Stammt vom lat. idem: „derselbe, dasselbe“ ab. Die Eigenschaft von jemand oder einer Sache, der oder die mit sich selbst übereinstimmt, bzw. der oder die nur eine einzige Realität verkörpert, egal auf wie viele verschiedene Weisen man sich ihm bzw. ihr nähert. Der Begriff taucht zuerst in der Logik auf: als Prinzip der Identität, was bedeutet, dass A = A, und zugleich die Grundlage jeder gültigen Beweisführung darstellt.

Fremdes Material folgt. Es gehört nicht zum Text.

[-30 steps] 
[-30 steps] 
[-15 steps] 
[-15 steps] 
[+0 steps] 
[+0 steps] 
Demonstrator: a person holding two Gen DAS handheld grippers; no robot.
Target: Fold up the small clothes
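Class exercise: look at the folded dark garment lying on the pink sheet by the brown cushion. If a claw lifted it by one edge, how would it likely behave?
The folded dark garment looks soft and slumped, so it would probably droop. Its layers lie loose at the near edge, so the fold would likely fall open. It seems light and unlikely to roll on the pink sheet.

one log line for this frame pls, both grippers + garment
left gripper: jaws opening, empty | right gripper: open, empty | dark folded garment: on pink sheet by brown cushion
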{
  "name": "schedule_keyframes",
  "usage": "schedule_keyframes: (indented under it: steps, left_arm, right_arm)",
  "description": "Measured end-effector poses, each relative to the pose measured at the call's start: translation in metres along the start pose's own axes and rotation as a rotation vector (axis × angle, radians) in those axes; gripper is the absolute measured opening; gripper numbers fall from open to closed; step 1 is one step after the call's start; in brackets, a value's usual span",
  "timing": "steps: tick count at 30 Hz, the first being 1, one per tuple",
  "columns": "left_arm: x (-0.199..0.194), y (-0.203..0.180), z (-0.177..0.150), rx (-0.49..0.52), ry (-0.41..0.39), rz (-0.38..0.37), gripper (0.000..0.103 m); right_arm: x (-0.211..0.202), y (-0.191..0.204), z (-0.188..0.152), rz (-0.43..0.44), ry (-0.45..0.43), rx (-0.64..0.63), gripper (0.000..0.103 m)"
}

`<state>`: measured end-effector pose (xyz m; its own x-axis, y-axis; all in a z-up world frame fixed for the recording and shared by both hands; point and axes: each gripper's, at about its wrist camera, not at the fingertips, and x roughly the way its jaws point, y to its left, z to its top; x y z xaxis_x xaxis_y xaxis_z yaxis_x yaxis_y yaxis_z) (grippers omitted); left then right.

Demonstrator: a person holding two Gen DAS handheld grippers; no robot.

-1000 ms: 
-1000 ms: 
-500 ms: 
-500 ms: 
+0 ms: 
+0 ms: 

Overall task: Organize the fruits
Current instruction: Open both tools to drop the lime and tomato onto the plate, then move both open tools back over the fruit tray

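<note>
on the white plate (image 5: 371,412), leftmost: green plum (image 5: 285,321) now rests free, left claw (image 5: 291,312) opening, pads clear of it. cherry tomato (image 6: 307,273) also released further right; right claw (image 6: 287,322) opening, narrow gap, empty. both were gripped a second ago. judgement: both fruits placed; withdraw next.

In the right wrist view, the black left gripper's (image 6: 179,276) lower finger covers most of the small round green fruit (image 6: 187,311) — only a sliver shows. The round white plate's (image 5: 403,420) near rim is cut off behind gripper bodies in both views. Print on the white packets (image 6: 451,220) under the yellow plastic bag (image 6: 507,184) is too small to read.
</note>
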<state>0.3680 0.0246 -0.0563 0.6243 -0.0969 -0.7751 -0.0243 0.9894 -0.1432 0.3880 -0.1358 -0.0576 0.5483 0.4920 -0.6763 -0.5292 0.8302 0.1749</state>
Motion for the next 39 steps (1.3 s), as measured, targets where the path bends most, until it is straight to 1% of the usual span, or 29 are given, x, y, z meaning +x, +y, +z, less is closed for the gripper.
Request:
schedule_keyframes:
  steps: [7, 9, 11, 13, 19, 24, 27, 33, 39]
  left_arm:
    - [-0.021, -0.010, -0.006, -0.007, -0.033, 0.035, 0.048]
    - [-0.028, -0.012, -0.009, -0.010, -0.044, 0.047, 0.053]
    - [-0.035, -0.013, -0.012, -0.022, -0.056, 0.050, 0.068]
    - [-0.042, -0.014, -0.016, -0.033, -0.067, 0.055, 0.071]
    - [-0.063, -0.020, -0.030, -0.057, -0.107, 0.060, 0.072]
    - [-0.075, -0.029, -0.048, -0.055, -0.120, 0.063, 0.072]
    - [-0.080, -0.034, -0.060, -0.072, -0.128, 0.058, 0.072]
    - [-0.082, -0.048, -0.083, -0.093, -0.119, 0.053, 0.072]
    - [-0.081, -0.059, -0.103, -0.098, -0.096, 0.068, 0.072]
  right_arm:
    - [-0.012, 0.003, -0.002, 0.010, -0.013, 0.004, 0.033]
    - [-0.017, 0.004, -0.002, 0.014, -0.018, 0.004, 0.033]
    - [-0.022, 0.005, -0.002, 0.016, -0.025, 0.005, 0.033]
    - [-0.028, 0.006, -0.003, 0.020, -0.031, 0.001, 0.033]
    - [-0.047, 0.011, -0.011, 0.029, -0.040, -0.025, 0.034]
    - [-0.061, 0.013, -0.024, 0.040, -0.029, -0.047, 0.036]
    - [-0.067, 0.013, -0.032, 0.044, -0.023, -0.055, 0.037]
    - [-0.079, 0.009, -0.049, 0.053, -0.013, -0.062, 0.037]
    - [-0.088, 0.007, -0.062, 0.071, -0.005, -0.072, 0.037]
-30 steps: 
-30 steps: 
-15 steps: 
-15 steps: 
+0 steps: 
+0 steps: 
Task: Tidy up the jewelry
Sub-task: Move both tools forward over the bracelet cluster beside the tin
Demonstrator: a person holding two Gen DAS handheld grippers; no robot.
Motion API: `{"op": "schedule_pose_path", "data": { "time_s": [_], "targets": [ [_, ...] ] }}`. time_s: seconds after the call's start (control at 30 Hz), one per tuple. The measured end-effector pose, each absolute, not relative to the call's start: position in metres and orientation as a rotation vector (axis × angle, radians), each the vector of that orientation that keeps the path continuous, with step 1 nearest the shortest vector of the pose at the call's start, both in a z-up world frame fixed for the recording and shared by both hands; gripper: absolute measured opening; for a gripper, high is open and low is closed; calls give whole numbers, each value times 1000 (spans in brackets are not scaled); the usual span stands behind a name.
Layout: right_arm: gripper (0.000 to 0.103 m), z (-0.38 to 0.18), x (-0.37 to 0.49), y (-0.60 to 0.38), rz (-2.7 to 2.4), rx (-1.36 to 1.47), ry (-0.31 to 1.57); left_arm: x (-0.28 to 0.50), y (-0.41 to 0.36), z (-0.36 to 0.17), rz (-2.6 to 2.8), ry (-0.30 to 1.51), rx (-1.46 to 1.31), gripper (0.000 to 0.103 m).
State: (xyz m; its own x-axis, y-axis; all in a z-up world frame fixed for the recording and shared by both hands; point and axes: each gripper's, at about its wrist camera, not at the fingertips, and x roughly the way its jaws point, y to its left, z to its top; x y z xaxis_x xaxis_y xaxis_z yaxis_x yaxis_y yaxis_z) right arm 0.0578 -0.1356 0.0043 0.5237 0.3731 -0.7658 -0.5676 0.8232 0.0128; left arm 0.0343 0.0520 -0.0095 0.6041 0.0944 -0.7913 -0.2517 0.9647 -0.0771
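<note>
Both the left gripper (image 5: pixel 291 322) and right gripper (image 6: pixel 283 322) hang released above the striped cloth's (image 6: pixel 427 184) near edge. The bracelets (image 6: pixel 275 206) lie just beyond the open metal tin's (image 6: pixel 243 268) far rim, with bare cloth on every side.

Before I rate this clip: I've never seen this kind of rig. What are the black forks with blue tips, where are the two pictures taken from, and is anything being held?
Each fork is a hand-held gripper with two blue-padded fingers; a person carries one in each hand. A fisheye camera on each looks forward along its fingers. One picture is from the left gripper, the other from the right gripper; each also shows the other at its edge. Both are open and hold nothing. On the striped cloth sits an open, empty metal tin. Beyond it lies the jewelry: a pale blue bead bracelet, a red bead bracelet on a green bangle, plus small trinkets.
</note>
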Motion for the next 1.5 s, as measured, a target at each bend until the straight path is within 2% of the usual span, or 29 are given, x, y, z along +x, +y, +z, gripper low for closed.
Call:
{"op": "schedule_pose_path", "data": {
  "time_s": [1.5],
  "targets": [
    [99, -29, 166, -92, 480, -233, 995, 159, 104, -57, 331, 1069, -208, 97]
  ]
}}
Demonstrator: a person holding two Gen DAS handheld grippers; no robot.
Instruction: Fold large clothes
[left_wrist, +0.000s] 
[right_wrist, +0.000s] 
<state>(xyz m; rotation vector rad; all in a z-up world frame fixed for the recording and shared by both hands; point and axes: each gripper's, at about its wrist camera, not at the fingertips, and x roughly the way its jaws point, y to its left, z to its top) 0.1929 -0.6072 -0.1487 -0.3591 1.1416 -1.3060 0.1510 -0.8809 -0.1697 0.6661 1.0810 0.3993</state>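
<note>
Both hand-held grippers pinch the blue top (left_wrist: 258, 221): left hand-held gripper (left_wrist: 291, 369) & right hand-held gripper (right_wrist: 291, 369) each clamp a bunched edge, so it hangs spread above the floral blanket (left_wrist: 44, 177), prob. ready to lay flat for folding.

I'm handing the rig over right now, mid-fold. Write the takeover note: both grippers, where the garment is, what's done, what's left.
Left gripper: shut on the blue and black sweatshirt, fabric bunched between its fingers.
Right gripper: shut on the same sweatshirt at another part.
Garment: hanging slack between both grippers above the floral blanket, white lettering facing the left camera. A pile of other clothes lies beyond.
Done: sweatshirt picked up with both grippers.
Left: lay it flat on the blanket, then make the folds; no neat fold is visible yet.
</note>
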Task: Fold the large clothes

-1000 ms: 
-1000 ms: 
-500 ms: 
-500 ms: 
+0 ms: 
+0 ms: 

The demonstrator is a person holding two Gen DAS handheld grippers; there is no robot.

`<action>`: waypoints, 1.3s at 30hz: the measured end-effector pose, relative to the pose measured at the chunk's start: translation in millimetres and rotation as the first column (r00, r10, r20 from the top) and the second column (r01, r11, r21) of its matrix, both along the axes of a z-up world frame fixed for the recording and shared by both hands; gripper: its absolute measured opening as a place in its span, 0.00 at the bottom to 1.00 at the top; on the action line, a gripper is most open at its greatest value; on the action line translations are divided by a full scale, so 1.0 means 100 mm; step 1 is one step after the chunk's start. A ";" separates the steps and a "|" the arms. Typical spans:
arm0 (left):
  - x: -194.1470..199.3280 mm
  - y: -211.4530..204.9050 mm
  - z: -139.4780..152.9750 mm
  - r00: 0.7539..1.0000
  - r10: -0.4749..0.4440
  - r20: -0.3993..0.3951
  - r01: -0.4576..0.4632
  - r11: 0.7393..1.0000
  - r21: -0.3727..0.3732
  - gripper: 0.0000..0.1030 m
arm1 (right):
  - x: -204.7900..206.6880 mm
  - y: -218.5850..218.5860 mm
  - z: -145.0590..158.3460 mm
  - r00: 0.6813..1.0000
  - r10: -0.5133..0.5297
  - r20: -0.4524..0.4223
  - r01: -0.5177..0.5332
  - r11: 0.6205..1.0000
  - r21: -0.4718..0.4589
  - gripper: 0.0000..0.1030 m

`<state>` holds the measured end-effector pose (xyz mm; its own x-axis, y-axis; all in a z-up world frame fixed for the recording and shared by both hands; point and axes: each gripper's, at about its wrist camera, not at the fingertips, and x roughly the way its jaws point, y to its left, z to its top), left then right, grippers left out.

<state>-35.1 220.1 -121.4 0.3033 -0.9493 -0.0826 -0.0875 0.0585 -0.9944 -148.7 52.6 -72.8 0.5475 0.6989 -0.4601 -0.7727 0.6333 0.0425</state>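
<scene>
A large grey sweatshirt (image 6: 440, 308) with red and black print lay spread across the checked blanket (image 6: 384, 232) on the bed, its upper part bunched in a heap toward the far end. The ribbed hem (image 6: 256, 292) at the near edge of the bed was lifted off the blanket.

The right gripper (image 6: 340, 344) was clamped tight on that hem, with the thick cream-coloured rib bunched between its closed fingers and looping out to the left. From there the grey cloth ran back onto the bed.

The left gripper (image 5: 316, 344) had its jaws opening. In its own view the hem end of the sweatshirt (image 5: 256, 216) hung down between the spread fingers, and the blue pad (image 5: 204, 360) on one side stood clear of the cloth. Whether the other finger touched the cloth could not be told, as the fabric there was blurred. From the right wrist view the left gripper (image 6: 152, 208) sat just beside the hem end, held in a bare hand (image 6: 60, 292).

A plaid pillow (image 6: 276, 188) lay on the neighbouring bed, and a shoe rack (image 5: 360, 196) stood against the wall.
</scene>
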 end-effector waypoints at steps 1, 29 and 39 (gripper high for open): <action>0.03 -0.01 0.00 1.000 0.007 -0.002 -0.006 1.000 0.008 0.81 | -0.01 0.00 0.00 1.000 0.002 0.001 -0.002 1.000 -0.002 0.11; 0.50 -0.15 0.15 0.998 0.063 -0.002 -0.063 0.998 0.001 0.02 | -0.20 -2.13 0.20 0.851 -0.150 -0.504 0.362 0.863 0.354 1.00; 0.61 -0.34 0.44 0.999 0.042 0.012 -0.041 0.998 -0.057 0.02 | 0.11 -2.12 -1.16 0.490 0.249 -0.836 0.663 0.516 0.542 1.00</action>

In der Antike wurde das Identitätsproblem bereits vorweggenommen, mit dem von Plutarch geschilderten Problem des Schiffs von Theseus und der Frage, ob dieses Schiff, nachdem man auf seiner langen Fahrt seine sämtlichen Bestandteile austauschen musste, bei seiner Rückkehr in den Hafen noch dasselbe sei. Größere Bedeutung in der Philosophie erhält die Frage nach der subjektiven Identität aber erst im 17. Jahrhundert bei Locke, der die Identität ausgehend vom Bewusstsein und der Erinnerung begründet, und Leibniz, der sie hingegen auf dem Unbewussten gründet und zudem das  „Prinzip der Identität des Ununterscheidbaren“ formuliert, das besagt, dass Gott niemals zweimal dasselbe erschafft und alles Seiende sich also von anderem Seiendem unterscheidet, und zwar nicht nur quantitativ, sondern auch qualitativ. Demnach kann es keine zwei numerisch verschiedenen Dinge geben, die gleichzeitig in all ihren Eigenschaften übereinstimmen. Der Begriff der Identität findet sich in der Metaphysik wie auch in der Psychologie und ebenso in der Politik, wo man seit den demokratische Revolutionsbewegungen des 18. Jahrhunderts und der Entstehung der Nationalstaaten nach Antworten auf die Frage sucht, was die Identität eines Volkes ausmacht. Heutzutage erfährt das Problem eine Neuauflage in der Debatte zwischen Liberalisten und Kommunitaristen. Ricoeur verbindet diese unterschiedlichen Ansätze in seinem Konzept der „narrativen Identität“: diese erlaubt es dem Individuum, durch Selbsterzählung seine „idem-Identiät“ (Charakter, Gewohnheiten, äußerlichen Merkmale, die zur Identifizierbarkeit über die Zeit hinweg dienen) zu seiner „ipse-Identität“ (selbstgetroffene Entscheidungen, Selbsterkenntnis, Selbstkonzepte) zu entwickeln und zu einer Person zu werden. Dasselbe gilt für ganze Völker, die ihr eigenes Schicksal gestalten, indem sie ihre Geschichte entweder bewahren oder aber, mehr oder weniger freiwillig oder unfreiwillig, in Vergessenheit geraten lassen.